**Data below**

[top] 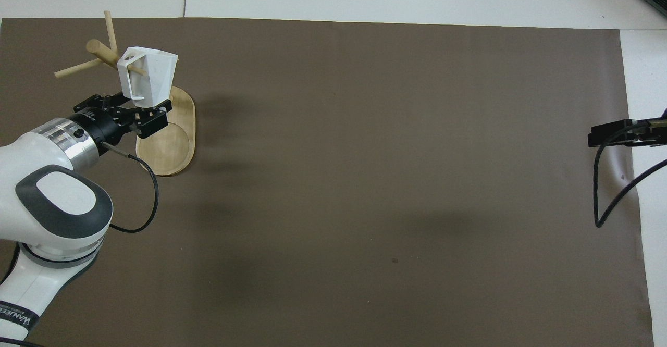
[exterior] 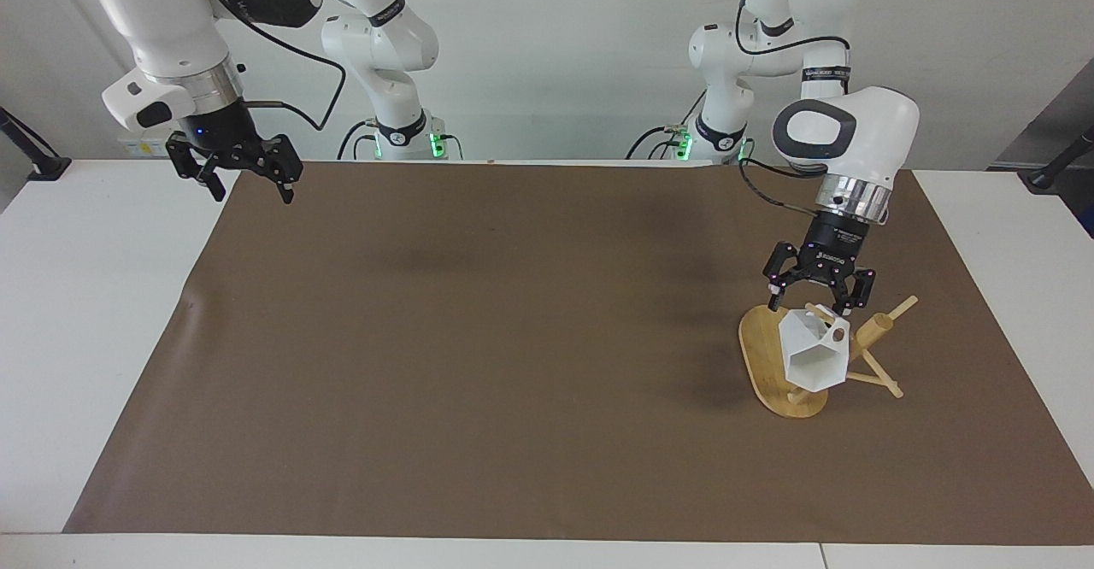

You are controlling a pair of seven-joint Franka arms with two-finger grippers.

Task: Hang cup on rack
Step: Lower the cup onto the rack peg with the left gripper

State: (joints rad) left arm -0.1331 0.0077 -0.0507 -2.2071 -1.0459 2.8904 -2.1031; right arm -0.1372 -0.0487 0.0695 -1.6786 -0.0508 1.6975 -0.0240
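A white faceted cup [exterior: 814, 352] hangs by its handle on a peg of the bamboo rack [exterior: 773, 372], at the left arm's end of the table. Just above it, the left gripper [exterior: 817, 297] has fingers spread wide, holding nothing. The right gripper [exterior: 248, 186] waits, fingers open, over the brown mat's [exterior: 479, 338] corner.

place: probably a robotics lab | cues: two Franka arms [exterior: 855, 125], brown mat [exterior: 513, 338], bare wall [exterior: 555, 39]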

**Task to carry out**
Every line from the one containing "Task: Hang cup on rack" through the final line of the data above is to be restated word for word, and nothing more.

**Task output**
Task: Hang cup on rack
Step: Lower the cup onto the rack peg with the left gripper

State: (joints rad) left arm -0.1331 0.0077 -0.0507 -2.2071 -1.0459 2.8904 -2.1031; right arm -0.1372 -0.0487 0.0695 -1.6786 -0.0508 1.6975 -0.0240
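A white faceted cup [exterior: 814, 352] hangs by its handle on a peg of the bamboo rack [exterior: 773, 372], at the left arm's end of the table. Just above it, the left gripper [exterior: 817, 297] has fingers spread wide, holding nothing. The right gripper [exterior: 248, 186] waits, fingers open, over the brown mat's [exterior: 479, 338] corner.

place: probably a robotics lab | cues: two Franka arms [exterior: 855, 125], brown mat [exterior: 513, 338], bare wall [exterior: 555, 39]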

Here the answer is complete.